Deuxième dieu de mon Panthéon: J-S Bach

Hier soir, après une journée éreintante, j'ai été me réfugier dans la douce chaleur des Bouffes du Nord, aux côté de ma p'tite Mutti et de ma chère Cécile. Deux heures et demi d'enchantement pour mes oreilles lasses d'entendre des gamins chahuter.

Les Concertos brandebourgeois, un paradis pour les oreilles.

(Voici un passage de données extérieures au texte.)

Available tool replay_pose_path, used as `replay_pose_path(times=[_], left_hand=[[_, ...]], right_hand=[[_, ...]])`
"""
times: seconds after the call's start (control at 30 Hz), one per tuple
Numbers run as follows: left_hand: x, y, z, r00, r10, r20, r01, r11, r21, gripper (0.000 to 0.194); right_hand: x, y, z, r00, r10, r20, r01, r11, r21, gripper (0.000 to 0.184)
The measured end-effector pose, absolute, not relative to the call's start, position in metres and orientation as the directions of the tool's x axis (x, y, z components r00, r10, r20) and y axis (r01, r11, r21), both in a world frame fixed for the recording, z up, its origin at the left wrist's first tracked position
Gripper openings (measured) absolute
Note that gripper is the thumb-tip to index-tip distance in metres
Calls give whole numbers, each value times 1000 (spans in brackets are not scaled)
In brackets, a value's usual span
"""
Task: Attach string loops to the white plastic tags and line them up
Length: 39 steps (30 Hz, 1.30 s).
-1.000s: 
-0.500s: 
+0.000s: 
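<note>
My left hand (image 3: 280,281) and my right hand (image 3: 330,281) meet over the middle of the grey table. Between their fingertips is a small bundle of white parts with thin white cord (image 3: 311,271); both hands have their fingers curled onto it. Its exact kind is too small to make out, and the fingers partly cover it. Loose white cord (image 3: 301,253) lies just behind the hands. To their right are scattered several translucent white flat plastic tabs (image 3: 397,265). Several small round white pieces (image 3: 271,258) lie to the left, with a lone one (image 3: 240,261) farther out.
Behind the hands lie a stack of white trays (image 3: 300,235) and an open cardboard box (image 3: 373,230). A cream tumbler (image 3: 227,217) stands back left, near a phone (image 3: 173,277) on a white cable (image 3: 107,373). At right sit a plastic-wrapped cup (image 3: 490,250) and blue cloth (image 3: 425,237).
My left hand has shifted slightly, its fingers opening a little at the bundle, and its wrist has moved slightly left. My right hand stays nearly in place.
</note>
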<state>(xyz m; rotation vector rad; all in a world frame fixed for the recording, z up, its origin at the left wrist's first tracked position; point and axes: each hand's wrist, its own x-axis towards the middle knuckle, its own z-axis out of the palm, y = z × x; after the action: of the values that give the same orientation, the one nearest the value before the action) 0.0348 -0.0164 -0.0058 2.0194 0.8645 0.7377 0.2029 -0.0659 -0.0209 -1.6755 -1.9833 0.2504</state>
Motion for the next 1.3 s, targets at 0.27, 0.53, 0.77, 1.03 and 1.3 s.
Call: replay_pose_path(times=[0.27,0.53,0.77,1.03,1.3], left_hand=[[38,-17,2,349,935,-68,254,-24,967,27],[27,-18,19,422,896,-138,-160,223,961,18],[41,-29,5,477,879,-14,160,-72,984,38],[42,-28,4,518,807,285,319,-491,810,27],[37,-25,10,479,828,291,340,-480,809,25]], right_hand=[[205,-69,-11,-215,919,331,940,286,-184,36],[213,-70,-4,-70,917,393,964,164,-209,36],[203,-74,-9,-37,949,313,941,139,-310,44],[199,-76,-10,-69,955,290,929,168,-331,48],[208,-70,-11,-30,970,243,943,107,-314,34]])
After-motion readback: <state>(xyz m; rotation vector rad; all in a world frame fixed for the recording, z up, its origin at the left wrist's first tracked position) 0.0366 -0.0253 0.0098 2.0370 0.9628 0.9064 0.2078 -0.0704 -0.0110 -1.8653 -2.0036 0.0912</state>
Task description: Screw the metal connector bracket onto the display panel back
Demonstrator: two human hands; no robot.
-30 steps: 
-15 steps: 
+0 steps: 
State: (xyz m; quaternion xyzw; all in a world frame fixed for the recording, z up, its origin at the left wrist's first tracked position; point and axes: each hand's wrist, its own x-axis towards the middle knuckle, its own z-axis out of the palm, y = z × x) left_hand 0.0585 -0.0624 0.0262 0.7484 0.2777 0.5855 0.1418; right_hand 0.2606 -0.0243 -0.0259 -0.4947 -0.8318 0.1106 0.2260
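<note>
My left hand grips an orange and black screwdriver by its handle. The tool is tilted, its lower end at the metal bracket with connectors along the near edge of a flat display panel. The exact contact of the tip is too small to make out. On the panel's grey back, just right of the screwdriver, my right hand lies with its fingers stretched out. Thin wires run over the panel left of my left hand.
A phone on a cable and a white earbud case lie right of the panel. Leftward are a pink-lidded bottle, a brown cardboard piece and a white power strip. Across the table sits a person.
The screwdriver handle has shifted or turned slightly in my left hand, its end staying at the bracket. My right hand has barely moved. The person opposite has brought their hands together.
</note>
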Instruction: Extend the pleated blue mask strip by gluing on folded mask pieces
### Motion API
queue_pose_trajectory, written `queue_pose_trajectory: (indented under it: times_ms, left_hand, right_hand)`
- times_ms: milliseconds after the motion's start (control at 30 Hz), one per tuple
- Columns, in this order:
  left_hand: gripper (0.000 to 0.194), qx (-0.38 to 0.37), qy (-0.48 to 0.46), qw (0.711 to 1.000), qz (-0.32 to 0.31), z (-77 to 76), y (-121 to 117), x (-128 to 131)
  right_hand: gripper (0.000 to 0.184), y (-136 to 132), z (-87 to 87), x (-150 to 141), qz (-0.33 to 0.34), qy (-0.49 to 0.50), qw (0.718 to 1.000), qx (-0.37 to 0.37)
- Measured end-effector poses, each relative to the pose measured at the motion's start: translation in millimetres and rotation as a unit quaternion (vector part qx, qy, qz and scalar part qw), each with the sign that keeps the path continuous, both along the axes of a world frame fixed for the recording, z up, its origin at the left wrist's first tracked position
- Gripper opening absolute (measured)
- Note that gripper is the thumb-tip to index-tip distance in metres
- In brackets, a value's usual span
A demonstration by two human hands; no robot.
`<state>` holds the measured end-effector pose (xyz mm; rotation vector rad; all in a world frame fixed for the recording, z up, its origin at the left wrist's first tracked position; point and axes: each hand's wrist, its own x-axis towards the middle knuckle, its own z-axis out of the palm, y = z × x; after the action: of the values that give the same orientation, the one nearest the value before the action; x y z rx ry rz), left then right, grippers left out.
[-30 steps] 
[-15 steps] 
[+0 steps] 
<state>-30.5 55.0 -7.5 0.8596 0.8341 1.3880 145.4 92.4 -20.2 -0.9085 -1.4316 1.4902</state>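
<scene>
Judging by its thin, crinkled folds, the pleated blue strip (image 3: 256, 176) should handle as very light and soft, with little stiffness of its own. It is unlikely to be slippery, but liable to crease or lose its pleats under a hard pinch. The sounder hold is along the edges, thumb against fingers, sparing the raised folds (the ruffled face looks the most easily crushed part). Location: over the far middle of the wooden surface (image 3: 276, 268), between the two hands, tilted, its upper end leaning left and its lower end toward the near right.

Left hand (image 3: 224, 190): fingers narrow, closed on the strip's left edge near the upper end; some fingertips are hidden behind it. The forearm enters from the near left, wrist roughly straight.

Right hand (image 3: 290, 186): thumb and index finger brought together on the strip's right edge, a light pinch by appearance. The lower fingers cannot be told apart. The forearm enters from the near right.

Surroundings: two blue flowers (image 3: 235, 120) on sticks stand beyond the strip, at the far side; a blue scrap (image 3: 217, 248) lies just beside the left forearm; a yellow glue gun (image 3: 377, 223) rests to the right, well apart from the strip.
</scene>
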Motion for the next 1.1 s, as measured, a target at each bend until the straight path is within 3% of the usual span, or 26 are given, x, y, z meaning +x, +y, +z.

Sur instruments d'époque, vue de la corbeille, un délice pour les yeux.

La langueur des violoncelles et violes de gambe m'endort, et je m'éveille aux applaudissement. J'ai dormi de ce sommeil irréel qui nous surprend dans toute salle de spectacle. Le silence religieux qui entoure les musiciens, l'obscurité qui apaise après l'agression des néons métropolitains, et la chaleur agréable qui vient panser les griffures du froid. Un sommeil qui nous prend sans prévenir, mais qui nous garde une oreille ouverte, pour recueillir les envoûtantes mélodies de Bach. Ce sommeil suivi d'un réveil que l'on ne voudrait jamais voir s'achever, un réveil où l'on ne sais plus où l'on est, tout en le sachant; un réveil environné d'une musique divine.

Les rayons tombent de la coupole sur les violons élégants, sur les cors scintillants, sur les flûtes agiles, sur le clavecin virtuose. Les mouvements se succèdent et m'enchantent.